Crossing the genes of two completely different species is no doubt an adulteration of the system of nature. Nowhere in nature does the DNA of a fish and a strawberry plant cross. Human beings have "edited" a genetic code that has been working and adapting for millions of years. It is certainly in arrogance that we believe we can genuinely improve a living organism designed by the Creator by tweaking its inherent DNA, yet it is increasingly common. Also unjust is placing a trademark on life, as if we could ever truly own it. Such a scheme almost demands consequences.

However, that is only one side of the coin. While the concept of genetic modification is repulsive to many traditional growers, it does have the potential to benefit people (this is discussed more below). This is the argument of the proponents of genetic modification, i.e. that the benefits far outweigh any little harm this scientific development could cause. Increased crop yields could aide in the fight against world hunger, for example. Thus, to completely eliminate genetic modification could harm humankind more than help us. At the same time, feeding the world through organic agriculture in a more natural manner is entirely feasible as well.

As far as ethics goes, the subjective stance is different from person to person, but, of course, there are more than just ethics at stake here.

Range of Genetic Modification

The three most commonly genetically engineered crops are soybeans, cotton, and corn (in that order). Below is a graph from the USDA detailing the growth in genetic modification of these crops since 1996.

As you can see, almost all soybean crops in the U.S. today are genetically modified, and cotton and corn are catching up.

Notes: Bt = Bacillus thuringiensis (a type of bacteria combined with the crop to make it produce a pest-repellent toxin as it grows). You can learn more about this from this UT Extension page.

HT = herbicide tolerant

See this page by the Union of Concerned Scientists for a detailed list of the genetically modified foods on store shelves.

Potential Benefits of Genetic Modification

Additional nutritional qualities and higher yield can particularly aide malnourished children and adults in developing nations. The University of Florida put forth the example of "Golden Rice," which is richer in Vitamin A and iron. This nutritional benefit could help fight off anemia and blindness in malnourished children.

Other more utilitarian positives include less need for external pesticides (if the pesticides have already been incorporated into the plant's DNA) and more convenient sizing, harvesting, storing, and transporting.

What does this mean for me?

Genetically modified crops and therefore foods are becoming increasingly common in the U.S. and abroad, and it is important that we are aware of its presence, its possible implications, and our position toward it. Whether one stands for or against genetically engineering plants, it is critical that one understand the process.
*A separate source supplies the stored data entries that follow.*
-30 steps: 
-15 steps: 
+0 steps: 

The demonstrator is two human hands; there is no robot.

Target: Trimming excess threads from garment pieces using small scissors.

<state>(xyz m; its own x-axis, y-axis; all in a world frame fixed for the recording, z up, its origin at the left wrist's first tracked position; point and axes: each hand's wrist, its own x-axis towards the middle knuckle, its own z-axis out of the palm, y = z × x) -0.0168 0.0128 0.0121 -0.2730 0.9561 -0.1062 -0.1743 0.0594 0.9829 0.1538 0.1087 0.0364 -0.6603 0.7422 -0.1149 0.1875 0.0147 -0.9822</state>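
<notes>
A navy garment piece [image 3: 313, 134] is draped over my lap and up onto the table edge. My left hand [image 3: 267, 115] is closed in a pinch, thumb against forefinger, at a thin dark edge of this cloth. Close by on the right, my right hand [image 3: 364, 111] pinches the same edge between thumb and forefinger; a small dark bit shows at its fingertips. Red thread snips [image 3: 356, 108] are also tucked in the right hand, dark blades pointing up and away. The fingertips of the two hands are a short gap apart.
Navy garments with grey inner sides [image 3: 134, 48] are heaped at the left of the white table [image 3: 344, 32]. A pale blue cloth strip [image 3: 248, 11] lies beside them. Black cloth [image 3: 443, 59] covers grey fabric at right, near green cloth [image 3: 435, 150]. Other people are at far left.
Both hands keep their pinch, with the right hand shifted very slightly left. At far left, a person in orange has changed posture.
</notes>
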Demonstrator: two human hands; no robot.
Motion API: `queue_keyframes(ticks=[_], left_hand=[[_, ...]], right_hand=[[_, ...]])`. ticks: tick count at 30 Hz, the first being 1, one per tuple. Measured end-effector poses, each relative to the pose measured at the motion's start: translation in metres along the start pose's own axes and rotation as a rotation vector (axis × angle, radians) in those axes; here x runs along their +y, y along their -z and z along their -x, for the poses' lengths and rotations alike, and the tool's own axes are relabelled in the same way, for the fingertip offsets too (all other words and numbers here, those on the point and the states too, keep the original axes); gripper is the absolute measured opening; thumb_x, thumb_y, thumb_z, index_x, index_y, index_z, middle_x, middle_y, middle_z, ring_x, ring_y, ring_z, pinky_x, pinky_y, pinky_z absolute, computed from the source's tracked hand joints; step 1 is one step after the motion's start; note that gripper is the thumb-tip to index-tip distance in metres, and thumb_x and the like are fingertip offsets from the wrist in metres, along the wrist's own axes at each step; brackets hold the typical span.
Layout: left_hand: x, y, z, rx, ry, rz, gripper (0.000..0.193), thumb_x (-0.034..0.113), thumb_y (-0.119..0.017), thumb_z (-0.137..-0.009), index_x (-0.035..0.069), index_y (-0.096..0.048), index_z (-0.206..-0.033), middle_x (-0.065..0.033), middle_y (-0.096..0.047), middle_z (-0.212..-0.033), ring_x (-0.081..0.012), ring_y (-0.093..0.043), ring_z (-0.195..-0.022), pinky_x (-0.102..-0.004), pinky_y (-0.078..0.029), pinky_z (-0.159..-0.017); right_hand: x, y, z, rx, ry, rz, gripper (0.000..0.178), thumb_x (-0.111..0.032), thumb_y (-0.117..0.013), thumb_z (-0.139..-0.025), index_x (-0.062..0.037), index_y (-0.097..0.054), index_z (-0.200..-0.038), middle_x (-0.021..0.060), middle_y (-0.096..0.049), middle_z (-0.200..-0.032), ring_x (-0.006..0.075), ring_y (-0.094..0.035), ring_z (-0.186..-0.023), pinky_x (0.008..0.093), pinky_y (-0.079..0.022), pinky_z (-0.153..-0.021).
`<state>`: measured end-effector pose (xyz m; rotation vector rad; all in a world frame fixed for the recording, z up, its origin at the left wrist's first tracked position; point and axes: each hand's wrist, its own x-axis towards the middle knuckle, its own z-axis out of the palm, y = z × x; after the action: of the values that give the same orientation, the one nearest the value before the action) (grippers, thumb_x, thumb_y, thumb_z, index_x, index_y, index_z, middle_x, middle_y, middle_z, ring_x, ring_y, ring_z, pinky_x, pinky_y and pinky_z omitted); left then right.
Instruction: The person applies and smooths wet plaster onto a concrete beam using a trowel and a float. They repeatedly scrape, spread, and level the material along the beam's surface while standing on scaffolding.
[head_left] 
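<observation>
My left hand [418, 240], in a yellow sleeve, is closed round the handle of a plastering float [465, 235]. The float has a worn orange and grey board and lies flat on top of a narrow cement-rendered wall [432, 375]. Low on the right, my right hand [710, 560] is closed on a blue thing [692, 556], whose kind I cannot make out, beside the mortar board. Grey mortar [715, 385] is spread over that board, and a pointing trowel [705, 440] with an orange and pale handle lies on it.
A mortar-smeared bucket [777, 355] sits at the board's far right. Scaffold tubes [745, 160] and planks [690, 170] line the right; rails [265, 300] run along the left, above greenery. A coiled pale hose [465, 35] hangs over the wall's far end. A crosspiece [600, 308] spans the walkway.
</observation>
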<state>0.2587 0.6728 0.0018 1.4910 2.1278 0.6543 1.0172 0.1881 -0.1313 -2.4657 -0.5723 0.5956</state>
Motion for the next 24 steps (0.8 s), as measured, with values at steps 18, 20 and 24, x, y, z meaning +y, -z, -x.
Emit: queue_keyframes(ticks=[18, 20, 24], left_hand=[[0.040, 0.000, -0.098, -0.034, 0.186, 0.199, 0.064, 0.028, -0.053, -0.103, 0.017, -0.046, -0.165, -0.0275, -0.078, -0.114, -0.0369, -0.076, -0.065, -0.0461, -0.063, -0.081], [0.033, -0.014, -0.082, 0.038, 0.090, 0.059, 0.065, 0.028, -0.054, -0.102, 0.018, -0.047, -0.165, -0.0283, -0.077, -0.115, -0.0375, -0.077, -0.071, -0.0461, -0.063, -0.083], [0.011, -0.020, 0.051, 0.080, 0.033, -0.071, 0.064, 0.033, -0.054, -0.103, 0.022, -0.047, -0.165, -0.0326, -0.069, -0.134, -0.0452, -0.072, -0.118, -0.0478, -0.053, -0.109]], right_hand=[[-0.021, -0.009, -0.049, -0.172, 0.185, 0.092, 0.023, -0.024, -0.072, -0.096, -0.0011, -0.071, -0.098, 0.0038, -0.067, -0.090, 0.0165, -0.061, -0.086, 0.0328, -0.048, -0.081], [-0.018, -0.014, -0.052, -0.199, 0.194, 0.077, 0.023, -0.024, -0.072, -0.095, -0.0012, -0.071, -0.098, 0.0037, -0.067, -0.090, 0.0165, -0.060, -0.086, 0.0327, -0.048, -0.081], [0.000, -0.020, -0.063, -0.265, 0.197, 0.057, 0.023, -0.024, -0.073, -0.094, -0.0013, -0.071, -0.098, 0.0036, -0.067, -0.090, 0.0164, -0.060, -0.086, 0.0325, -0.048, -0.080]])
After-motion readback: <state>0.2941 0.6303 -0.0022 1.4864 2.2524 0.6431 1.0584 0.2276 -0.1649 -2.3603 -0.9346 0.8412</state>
Some helpful articles include:

Overview of the Process of Plant Genetic Engineering - University of Nebraska - Lincoln

If you wish to avoid genetically modified crops, the first step you can take is growing your own heirloom plants and saving your own seeds each year. In this way you can both support traditional growing methods and put traditional, all-natural foods on your plate (the grocery store contains plenty of genetically modified foods). You will also help to preserve the long-lasting heritage of heirloom crops in a world of modified crops.

In addition, this page by the Center for Food Safety could be very helpful in learning to avoid genetically modified foods in the grocery store.